Agências da ONU fecham acordo sobre proteção de ambientalistas e suas famílias

Pelo menos três ambientalistas são assassinados por semana em todo o mundo; para a alta comissária de direitos humanos, defesa de ativistas de direitos ambientais beneficia todas as sociedades.
O Programa das Nações Unidas para o Meio Ambiente, Pnuma, e o Escritório de Direitos Humanos da ONU assinaram um acordo que prevê a proteção de ambientalistas e suas famílias.

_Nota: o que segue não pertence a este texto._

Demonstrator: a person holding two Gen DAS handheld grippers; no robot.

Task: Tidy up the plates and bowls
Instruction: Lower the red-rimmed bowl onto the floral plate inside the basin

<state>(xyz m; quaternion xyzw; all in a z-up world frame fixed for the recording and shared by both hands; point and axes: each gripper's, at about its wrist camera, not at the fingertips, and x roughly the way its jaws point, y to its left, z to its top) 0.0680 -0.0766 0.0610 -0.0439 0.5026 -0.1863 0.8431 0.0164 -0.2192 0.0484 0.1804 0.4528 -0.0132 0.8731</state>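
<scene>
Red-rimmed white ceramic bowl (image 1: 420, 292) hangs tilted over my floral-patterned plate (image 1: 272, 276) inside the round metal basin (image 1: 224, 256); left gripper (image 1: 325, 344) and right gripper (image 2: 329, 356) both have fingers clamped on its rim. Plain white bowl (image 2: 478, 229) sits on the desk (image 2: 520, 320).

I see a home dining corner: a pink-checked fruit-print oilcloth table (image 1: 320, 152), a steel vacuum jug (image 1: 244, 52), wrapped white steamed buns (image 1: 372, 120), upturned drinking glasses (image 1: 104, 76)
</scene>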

A meta da iniciativa, formalizada esta sexta-feira em Genebra, é proteger os integrantes desses grupos de “todos os tipos de violência”, incluindo assassinatos, ataques sexuais, campanhas de difamação e outras formas de intimidação.
Desenvolvimento
O acordo quer promover maior aceitação de governos e líderes do direito a um meio ambiente saudável, em especial sobre a gestão sustentável dos recursos naturais, a planificação do desenvolvimento e o combate às alterações do clima.
De acordo com as duas entidades da ONU, mais de três ambientalistas foram assassinados a cada semana no mundo em 2018.
Embora mais de 150 países reconheçam o direito a um ambiente saudável em suas constituições ou marcos legais, as agências apontam que é preciso mais trabalho para informar aos políticos, às instituições e ao público.
Para a diretora executiva do Pnuma, Inger Andersen, um ambiente saudável é vital para cumprir a aspiração de garantir que as pessoas em todos os lugares tenham uma vida digna.
Constituição
Para a representante, deve ser travada a tendência emergente de intimidação e criminalização dos defensores da terra e do meio ambiente, além do uso de leis anti-protesto e antiterrorismo “para criminalizar o exercício de direitos que devem ser protegidos pela Constituição”.
Andersen destacou o compromisso das duas partes de “aproximar a proteção ambiental do povo, ajudando os atores estatais e não estatais a promover, proteger e respeitar os direitos humanos e ambientais”. A chefe do Pnuma disse acreditar que desse modo o acordo seguirá em direção a um planeta mais sustentável e justo.
A alta comissária da ONU para os Direitos Humanos, Michelle Bachelet, disse o Planeta está sendo destruído de forma imprudente, e que é preciso uma maior robustez nas parcerias globais em prol de medidas para que este seja salvo.
As duas partes querem que líderes e governos reconheçam que as mudanças climáticas e a degradação ambiental causam graves prejuízos aos direitos humanos dos povos, particularmente aqueles que estão em situações vulneráveis, incluindo as gerações futuras.
Direitos
Para Bachelet, todos os Estados devem ser encorajados a “desenvolver e reforçar estruturas legais nacionais, que mantenham as ligações claras entre um ambiente saudável e a capacidade de desfrutar de todos os outros direitos humanos, incluindo os direitos à saúde, água, comida e até à vida”.
A chefe de Direitos Humanos defendeu que seja estimulado “um maior reconhecimento de que as ações e a defesa dos ativistas dos direitos humanos ambientais são profundamente benéficas para todas as sociedades”.